→ **Description of the task**
Only the lines below starting at the one that contains "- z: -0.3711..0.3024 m" and ending at the one that contains "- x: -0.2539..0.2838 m" are to be reproduced, exactly and with both ends kept.
START Records to use
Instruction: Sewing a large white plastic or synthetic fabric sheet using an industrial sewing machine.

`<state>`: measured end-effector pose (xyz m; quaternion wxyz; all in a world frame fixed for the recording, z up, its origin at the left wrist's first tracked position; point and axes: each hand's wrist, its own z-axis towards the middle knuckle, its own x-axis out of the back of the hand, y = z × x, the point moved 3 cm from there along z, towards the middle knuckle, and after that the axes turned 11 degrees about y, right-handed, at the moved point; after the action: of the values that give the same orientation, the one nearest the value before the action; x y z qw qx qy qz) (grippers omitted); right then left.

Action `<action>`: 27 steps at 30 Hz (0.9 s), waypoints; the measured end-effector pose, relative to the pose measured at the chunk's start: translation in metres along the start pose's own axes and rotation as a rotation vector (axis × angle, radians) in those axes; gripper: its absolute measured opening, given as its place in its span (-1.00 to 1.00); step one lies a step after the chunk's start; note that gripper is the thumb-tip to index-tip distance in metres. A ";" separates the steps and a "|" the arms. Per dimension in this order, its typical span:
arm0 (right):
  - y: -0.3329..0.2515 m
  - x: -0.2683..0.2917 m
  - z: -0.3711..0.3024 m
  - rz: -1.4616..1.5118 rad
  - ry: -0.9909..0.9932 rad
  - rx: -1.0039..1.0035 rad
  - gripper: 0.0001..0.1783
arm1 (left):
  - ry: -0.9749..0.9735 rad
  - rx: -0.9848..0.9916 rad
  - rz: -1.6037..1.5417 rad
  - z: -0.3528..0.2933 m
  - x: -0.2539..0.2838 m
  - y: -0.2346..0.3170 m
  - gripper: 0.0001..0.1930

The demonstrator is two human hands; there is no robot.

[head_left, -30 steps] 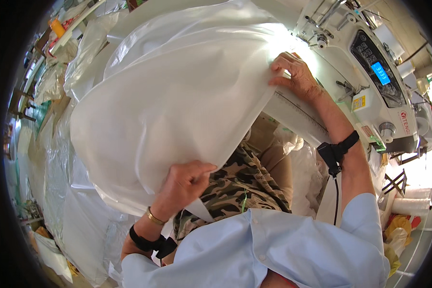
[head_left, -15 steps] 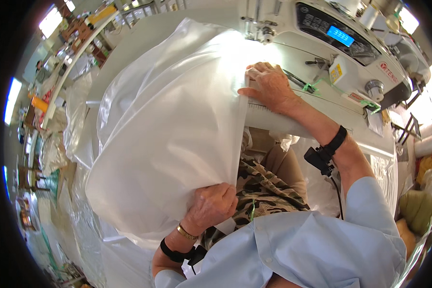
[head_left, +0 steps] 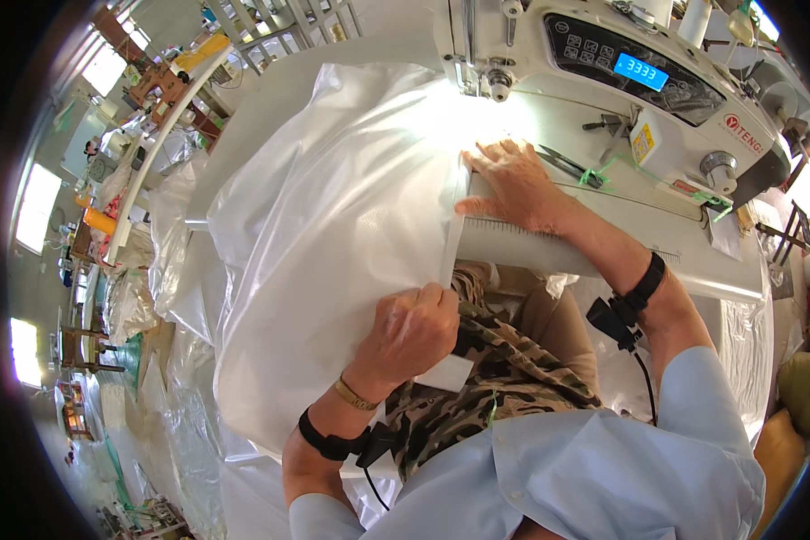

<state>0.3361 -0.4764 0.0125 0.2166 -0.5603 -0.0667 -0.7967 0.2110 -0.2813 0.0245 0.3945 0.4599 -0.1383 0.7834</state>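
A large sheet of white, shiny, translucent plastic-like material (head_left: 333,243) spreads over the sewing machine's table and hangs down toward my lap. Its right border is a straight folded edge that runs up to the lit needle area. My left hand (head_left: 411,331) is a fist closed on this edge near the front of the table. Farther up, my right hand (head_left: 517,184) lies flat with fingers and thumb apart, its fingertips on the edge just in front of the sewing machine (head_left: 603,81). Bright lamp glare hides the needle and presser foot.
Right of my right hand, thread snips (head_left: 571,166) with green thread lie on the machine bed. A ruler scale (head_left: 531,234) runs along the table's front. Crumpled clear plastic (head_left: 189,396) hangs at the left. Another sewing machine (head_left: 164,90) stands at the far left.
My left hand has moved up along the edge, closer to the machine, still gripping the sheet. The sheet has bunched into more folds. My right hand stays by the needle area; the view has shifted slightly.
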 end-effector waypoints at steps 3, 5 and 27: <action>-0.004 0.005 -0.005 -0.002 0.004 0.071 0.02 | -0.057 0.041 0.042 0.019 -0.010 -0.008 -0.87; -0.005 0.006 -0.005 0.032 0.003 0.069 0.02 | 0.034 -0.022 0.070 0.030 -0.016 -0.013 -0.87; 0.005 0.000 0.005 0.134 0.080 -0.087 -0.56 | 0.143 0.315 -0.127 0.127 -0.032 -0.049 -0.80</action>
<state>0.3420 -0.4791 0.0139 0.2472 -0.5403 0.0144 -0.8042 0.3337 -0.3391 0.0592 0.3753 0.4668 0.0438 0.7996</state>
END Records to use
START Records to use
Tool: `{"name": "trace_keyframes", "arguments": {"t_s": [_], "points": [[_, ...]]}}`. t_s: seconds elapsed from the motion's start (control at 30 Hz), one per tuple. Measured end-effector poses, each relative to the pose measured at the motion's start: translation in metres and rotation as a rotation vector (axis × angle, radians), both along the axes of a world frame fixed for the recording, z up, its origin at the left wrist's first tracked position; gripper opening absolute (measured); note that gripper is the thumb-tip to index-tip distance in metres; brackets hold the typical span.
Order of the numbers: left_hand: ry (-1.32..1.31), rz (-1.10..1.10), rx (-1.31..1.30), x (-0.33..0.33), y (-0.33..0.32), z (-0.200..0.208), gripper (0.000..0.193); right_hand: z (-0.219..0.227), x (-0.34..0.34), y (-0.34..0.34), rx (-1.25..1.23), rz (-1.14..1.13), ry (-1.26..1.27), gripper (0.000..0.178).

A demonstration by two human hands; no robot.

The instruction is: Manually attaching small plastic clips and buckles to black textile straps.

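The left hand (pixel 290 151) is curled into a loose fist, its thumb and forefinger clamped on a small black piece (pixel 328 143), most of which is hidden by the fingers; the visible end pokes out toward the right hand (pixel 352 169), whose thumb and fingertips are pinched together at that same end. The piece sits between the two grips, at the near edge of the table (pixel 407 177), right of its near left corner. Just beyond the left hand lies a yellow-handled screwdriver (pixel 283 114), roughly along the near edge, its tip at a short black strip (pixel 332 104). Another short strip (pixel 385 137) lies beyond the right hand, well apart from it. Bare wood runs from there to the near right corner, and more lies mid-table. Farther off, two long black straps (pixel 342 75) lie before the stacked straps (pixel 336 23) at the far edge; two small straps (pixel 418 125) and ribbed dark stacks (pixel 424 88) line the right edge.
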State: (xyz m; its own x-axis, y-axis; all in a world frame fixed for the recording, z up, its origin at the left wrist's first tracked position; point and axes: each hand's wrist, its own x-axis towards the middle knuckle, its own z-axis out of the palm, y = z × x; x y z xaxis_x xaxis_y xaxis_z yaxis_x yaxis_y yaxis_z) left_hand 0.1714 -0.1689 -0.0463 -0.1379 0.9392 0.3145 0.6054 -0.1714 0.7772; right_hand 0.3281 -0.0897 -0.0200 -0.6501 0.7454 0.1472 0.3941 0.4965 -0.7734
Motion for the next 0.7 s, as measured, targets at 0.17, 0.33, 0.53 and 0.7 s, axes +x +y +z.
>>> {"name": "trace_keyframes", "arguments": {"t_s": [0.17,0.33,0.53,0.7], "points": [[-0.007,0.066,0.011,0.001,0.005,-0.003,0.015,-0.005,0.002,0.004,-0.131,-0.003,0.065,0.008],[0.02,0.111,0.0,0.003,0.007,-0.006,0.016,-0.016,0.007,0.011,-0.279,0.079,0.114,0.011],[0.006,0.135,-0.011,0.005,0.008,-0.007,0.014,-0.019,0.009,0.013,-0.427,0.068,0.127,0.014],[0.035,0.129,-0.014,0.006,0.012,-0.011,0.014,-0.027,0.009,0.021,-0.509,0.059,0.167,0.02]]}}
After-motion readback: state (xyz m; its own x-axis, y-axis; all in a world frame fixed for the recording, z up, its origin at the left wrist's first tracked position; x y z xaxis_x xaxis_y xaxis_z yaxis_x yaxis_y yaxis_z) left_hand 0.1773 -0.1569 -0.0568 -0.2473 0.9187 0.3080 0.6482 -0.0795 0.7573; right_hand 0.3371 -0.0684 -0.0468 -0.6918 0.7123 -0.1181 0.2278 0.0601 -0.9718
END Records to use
→ **Solved problem**
  - z: -0.3711..0.3024 m
  - rz: -1.4616..1.5118 rad
  - ry: -0.9909..0.9932 rad
  - rx: -1.0039..1.0035 rad
  - gripper: 0.0001..0.1783
arm1 (left):
  - ry: -0.9749..0.9735 rad
  - rx: -0.9848..0.9916 rad
  - rz: -1.6037..1.5417 rad
  - z: -0.3528..0.2933 m
  - x: -0.2539..0.2838 m

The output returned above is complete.